Unfortunately, his great new job means most days he’s no longer home early enough to cook dinner, leaving that task to me. Three times a day, plus snacks, I have to remember to feed myself and my children.
Dinner is the most challenging because it’s so close to the witching hour, the dreaded bedtime. Sometimes if I’ve managed to be proactive, the kids will get their allotted screen-time while I cook, keeping them occupied and freeing me up to enjoy a good true crime podcast or audiobook. However, on the days where the screens were turned on early, or turned off as a result of lost privileges, I’m left juggling my children and the stovetop.
More than once I’ve found myself having to pause my story to implement a timeout, while also trying not to burn whatever meal I’ve committed myself to making.
I’ve learned the hard way that meal-planning-Diane is often more ambitious than meal-cooking-Diane, and that my heart needs to be in the recipe in order for me to execute it successfully.
There have been many food victories, thankfully. Regaining my freedom to cook as I please, I’ve found I am capable of bringing a meal together without having to religiously follow a recipe. I’ve managed to supervise and discipline my children without letting the pot boil over, and I’ve even executed some incredible new meals that my family wouldn’t have otherwise tried.
My biggest victory is finding some joy and contentment in a space I used to avoid; I am no longer intimidated by the kitchen.

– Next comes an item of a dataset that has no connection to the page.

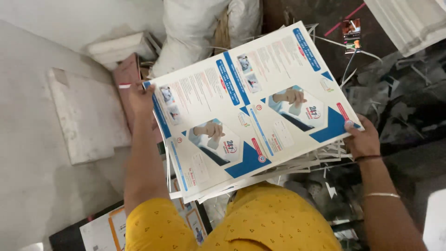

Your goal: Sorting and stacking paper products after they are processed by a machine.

Every day my belly grows bigger, and my movements slow down. Sometimes I just don’t feel physically up for spending hours in the kitchen, yet the food must be prepared. Plates will be made dirty and floors must be swept. It isn’t my ideal life, but it’s the life I’ve made for myself.
I know, thankfully, that everything changes in time. My current struggle of cooking while being a pregnant mother of two will change. Soon I will have the baby on my back while I juggle my inquisitive older kids, and everything will shift again.
Eventually I will finish editing my first book, and write my second. Someday my husband will have a work schedule that brings a better balance to our lives. Time changes everything, and with it a new ebb and flow with be established.
Like the leftovers that are forgotten at the back of fridge, nothing lasts forever, but we can still enjoy it while it’s here, and I’m determined to enjoy this fleeting serving of my life.